Think back to your own bar or bat mitzvah. Was your voice creaky? Was your face covered in acne? Were you sporting a mouthful of metal? Were the hot lights and hormones firing in your synapses giving you sweaty palms and a dry mouth? Did you let out a sigh of relief the following weeks when your sniggering friends found themselves similarly unmoored upon the bima? Oh, the memories…

For many 13-year-olds, these experiences are par for the course when it comes to becoming a bar or mat mitzvah. Last week, however, three women who shared a bat mitzvah dealt with realities uncommon among teenagers who participate in the Jewish rite—hearing aids, new medications, and shaky walkers.

For Charlotte Gottlieb, 85, Charlotte Markowitz, 85, and Sy Laufe, 90, their bat mitzvah ceremonies signified the coming of something a little different.

This month in Chevy Chase, Maryland, the three women read from a Torah at their retirement home for the first time and spoke to a crowd of friends and family who had gathered from across the country to mark the occasion in a story, reported by The Washington Post. Recently, Gottlieb, Markowitz, and Laufe, who had spent their lives as spectators to the bar and bat mitzvahs of their children and grandchildren, finally experienced it for themselves.

“Every time I have attended a bar or bat mitzvah service, I have had the yearning for the same experience,” said Gottlieb. “The feeling that something was missing from my life was with me.”

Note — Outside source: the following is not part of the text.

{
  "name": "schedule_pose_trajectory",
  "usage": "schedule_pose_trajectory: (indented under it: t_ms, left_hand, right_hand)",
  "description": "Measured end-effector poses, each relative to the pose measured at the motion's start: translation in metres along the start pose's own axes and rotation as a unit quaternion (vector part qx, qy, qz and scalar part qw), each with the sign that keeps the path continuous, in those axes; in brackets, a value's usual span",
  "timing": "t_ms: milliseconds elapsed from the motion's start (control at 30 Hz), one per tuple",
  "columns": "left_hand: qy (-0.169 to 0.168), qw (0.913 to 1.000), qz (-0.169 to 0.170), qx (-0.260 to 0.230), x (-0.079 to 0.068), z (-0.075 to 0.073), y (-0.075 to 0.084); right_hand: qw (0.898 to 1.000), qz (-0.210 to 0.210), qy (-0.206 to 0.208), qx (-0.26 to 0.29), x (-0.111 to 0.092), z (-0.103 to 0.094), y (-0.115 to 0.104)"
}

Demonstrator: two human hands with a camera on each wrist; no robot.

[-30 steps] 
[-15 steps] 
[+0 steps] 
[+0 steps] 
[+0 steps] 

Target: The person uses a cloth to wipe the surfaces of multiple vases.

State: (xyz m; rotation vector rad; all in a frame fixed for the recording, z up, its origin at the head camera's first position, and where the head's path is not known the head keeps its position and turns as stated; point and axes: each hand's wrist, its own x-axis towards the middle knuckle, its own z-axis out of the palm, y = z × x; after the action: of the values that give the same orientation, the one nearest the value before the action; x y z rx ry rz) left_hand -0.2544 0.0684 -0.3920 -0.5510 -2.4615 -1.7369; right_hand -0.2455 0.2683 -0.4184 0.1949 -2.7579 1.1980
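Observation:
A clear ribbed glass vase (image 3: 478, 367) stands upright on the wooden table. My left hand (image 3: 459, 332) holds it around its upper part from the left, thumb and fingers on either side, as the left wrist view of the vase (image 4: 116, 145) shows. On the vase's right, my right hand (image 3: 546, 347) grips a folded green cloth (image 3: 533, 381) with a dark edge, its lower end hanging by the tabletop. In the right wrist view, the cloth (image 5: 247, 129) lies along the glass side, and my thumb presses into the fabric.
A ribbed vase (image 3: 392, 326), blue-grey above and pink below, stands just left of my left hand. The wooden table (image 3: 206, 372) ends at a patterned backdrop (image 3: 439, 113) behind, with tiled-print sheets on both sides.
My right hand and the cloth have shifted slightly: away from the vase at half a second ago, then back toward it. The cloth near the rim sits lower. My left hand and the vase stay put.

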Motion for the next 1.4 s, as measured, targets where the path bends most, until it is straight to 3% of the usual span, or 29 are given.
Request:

The process began eight months ago, when the group began their studies in earnest with Cantor Susan Berkson, who suggested that it would take about two years to acquire the knowledge and skills to successfully complete the ritual; the group insisted on an eight-month deadline. “At our age, we don’t know if we have two years,” Markowitz said.

Their classes resembled those of any cantor preparing a bunch of bat mitzvah students in any synagogue. Berkson corrected wayward vowels, chided students who forgot to bring their prayer books and praised their progress.

But then again, these classes were different. “My medication is driving me crazy,” Laufe complained during class one day. “Join the club,” Markowitz said wryly.

Laufe once sat down for class and promptly realized something was wrong. “Oh, I forgot my hearing aids,” she said.

The women were once four, led by Barbara Solan, who passed at the age of 87, just two weeks before she was scheduled to take the bima with her friends.

Solan’s daughters, who read their mother’s prepared remarks in her place at the service, said that they buried her in the prayer shawl that they had purchased for her to wear at the bat mitzvah. Traditionally only men are buried in the tallis—another barrier that Solan broke.

During their lives, the group had seen the bat mitzvah in every form, as the now-standard ritual went from a radical Reconstructionist statement to widespread acceptance to Samantha being hired to publicize one on Sex and the City. Gottlieb and Markowitz grew up in Orthodox communities, where the embrace of the bat mitzvah was reluctant, while Laufe’s synagogue (the home of the famous Trefa Banquet), a more innovative establishment, dropped bar and bat mitzvahs all together.

There is, of course, a unique aspect to bar or bat mitzvahs later in life. They happen for a variety of reasons. Baalei teshuva will often have bar or bat mitzvah as a symbol of rededication to the faith, while adult converts may view see the ceremony as marking a new era in their lives. Or because of a dying wish from one’s mother. Or for charity.

Of course, the bar or bat mitzvah is conferred upon a Jew as soon as he or she turns 12 or 13. The ceremony is pure patronage: as Leon Black reminded us, sometimes you have to recharge the mitzvah. But for people of such an advanced age as the Chevy Chase trio, their bat mitzvahs do not apparently symbolize reaffirmation, but rather a capstone of sorts, a way to celebrate a life lived Jewishly.